Everything I've seen coming out about fallen enchantress is making me feel good about the game. It looks great, but I'm was wondering about a couple things that haven't gotten very much attention that have always bugged me about Elemental.
Terrain -- it doesn't matter in E:WofM, will it matter in FE?
One of the things that bugged me the most about elemental was simply that there was really no strategic decision regarding where you placed your cities. The essential logic boiled down to this- Step 1: Find a resource or cluster of resources; Step 2: put a city next to it; Repeat. There was never really any thought as to how my cities were going to interact with the surrounding terrain as the game progressed. No real tradeoffs. Do I put my city next to sea to have access to water units (I know fully developed water and navies might be too much to ask for in this expansion), but loose out on some production? Do I put it near the forests where I can get more materials or out in the open where I can support a higher population? Does some terrain contain special resources (perhaps crystals are only found near mountains and in order to mine them a city must be in the foothills) but at the cost of city production and population? Basically, terrain doesn't matter outside of the few special resources clustered around the map. And those few special resources are always a positive. City placement is, as I said before, simply a function of find resource, plop a city down, and repeat until all the resources are claimed.
The other thing that always bugged me about terrain was that there was no incentive to control it. Once again, outside of those few special resources it didn't really matter if there was an enemy army rampaging through your kingdom. So long as you had a garrison (or had just managed to snake your city out to it) on the ancient library and one in your city, it didn't matter if the enemy riders were right next to you (Unfortunately the AI still really isn't at a point where it could manage something like this). The enemy couldn't do anything. There was nothing to destroy and thus little to no incentive to protect.
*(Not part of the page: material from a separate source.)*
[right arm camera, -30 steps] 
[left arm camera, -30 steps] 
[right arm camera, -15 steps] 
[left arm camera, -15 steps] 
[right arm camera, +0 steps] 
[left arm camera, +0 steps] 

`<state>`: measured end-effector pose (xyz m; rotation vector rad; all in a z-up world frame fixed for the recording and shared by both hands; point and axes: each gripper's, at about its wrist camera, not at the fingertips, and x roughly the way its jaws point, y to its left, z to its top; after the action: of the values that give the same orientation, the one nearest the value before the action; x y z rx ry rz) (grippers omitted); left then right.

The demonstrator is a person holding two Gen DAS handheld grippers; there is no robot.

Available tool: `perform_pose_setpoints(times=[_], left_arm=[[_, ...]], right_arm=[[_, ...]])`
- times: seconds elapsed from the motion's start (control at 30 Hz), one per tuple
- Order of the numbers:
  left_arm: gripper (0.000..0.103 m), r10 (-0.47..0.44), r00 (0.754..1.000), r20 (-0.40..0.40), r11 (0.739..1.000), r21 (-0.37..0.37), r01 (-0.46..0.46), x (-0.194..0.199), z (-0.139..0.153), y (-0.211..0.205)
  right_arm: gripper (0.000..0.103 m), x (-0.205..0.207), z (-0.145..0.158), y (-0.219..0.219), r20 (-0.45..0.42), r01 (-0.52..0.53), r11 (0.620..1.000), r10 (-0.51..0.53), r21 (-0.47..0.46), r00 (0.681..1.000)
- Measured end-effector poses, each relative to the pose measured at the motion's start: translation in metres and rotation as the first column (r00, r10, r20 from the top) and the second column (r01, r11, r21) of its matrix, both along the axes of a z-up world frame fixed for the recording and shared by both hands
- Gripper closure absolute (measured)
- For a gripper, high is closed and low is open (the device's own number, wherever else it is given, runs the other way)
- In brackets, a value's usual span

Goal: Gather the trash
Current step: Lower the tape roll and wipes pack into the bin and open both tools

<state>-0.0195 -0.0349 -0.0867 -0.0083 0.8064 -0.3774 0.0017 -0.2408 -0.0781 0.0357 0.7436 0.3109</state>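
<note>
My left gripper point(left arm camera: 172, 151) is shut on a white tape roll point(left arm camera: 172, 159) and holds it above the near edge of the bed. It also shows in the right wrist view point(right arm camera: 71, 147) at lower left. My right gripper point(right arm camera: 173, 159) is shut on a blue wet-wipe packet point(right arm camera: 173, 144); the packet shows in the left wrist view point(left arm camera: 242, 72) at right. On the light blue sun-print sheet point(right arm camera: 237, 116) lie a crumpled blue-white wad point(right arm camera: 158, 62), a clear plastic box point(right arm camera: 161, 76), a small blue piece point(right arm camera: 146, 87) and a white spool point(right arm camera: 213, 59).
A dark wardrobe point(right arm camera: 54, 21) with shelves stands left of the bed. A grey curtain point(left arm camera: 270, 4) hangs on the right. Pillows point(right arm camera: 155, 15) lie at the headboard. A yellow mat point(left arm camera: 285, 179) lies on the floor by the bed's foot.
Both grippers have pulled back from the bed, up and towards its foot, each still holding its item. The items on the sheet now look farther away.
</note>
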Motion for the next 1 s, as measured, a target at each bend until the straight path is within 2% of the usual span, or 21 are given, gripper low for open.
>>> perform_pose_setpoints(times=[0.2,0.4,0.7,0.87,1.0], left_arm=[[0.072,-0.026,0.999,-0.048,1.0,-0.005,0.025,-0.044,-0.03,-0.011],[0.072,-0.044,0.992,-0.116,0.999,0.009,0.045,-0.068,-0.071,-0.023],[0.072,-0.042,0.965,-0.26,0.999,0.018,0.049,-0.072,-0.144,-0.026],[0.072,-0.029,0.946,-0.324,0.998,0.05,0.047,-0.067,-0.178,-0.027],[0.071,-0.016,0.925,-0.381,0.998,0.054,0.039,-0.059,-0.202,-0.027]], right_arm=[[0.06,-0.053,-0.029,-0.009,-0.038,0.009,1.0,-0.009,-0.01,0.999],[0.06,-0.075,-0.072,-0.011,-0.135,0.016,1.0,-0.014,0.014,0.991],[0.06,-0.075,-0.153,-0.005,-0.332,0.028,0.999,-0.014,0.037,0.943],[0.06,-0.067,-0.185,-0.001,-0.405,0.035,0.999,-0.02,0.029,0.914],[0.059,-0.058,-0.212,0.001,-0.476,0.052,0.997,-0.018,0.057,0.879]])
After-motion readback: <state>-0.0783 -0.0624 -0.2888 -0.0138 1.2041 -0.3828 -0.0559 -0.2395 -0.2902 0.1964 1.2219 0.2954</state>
Third, even if I wanted to control terrain there was no real effective way to do so. I.e. there was no way to defend choke points outside of plopping a city down on one(This is perhaps the one exception to my first issue, but its an exception that arises simply from the lack of another feature). In my opinion it seems kind of silly to want to plop a city down in the remote mountain pass. Ideally there would be some way to build a fortification, garrison it with some troops, and leave it be. This kind of option is interesting even extended beyond just choke point control. The roman empire built small garrison forts at regular intervals along major highways in order to secure them. Any invading army would either have to take the time to besiege each one or bypass and leave a small enemy force camped on their supply lines.
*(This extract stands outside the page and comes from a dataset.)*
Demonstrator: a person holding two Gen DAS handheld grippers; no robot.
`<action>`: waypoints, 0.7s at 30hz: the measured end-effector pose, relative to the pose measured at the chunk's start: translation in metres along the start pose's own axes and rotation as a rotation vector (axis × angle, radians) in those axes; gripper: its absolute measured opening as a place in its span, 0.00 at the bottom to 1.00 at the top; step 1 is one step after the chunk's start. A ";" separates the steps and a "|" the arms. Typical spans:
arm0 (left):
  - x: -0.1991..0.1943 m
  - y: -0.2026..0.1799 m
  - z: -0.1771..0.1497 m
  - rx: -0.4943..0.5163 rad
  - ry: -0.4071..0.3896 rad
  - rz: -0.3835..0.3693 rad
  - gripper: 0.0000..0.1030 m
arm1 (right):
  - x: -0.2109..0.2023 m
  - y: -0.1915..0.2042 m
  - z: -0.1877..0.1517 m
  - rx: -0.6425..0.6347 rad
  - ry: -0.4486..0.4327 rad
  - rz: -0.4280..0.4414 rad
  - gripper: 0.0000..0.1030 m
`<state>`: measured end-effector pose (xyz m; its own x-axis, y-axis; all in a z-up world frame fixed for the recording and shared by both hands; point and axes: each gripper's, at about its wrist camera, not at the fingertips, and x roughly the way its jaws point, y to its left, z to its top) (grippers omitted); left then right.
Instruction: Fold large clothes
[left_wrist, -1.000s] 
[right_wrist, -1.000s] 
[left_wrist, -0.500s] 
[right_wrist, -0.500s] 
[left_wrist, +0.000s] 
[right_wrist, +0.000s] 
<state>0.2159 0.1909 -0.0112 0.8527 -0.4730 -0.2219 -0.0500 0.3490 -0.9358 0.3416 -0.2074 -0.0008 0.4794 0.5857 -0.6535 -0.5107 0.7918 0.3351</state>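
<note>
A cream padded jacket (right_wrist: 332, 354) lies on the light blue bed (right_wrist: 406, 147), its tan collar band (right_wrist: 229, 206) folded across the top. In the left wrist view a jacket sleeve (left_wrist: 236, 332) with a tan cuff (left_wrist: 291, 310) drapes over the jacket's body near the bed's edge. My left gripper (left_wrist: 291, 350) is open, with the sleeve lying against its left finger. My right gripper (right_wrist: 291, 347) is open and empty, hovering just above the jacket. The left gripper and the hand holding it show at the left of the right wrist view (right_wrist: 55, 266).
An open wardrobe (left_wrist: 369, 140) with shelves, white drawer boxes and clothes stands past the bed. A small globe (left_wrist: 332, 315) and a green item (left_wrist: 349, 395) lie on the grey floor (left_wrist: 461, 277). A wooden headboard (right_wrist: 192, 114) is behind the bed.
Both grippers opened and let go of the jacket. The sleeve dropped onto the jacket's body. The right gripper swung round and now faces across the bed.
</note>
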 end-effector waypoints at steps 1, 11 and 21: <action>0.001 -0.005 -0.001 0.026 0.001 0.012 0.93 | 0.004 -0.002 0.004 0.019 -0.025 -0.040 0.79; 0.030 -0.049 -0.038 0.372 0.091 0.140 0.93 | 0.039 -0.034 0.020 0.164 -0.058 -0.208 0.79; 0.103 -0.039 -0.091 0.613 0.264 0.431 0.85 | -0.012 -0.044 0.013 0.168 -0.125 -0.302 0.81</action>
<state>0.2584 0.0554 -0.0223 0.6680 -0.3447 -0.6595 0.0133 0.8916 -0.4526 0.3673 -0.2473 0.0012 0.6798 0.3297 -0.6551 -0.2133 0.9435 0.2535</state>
I'm not asking for a system this complex but some way to build things outside of cities and off of special resources would be nice. Sometimes we want roads that aren't just connecting cities. Sometimes we want fortifications in that mountain pass. To bring it into FE, we might want an outpost near the wildlands to warn us if a band of fire elementals is about to go on a rampage.
Basically, all of things boil down to a request to make terrain more interesting and more salient to the overall strategic game. Elemental has always felt to a certain extent that it was built by guys who had spent a lot of time making space 4x games (oh wait...). My cities were little planets, resources were asteroids, and everything else was just emptiness. Now it looks like the wildlands concept in FE is going to improve upon this somewhat, but unless you make terrain in general more salient to the game then they're just going to be more interesting, larger asteroids floating out in space.
Faction Differentiation:
The second thing I was wondering about is something that is often discussed on these boards, and I'm not the first to bring it up. But I think its incredibly important, and thus far we've only got a few scraps about how its going to improve in FE and I'd like to hear more. Bottom line, factions are not different in Elemental and provide little to no replay-ability. A dev journal discussing this point and this point alone would do a great deal to put any worries I have about FE to rest.
These two issues for me are the main reasons that each elemental game always feels so similar, thus destroying replay-ability. I hate to bring in the example of Civ, but its basically the gold standard in TBS games so comparisons are inevitable. In civ, factions are largely similar so just by changing those you don't really get any replay-ability. However, what civ did have was interesting terrain. Each game was different because the random location you found yourself on the map dramatically changed how you approached a game. The resources you had, the terrain your first few cities were on, even the number of cities you could fit into your initial chunk of territory affected your ideal strategy. Every game was a little different because every map was a little different. Not so with elemental. Even if the outline of the seas and mountain are different in each elemental game, it hardly changes how the game plays out or what the optimal strategy is. Now maybe just adding the wildlands is enough to improve this problem, but my worry is, as I already stated above, that they'll just simply be larger, more interesting asteroids that are still floating out in the void of space.
But faction differentiation is the most obvious way to improve replay-ability. First off, I was extremely happy when it was announced that Kael was going to be leading the development of FE as the work he did with Fall from Heaven is perhaps the best example I've ever seen of a game with extremely diverse factions that dramatically change how a game is played. However, as the months have passed we still really haven't gotten anything to give us a hint as to how this might improve with FE, and as the months have passed I've gotten more worried that any improvements seen will be relatively insignificant in the overall schema of the game.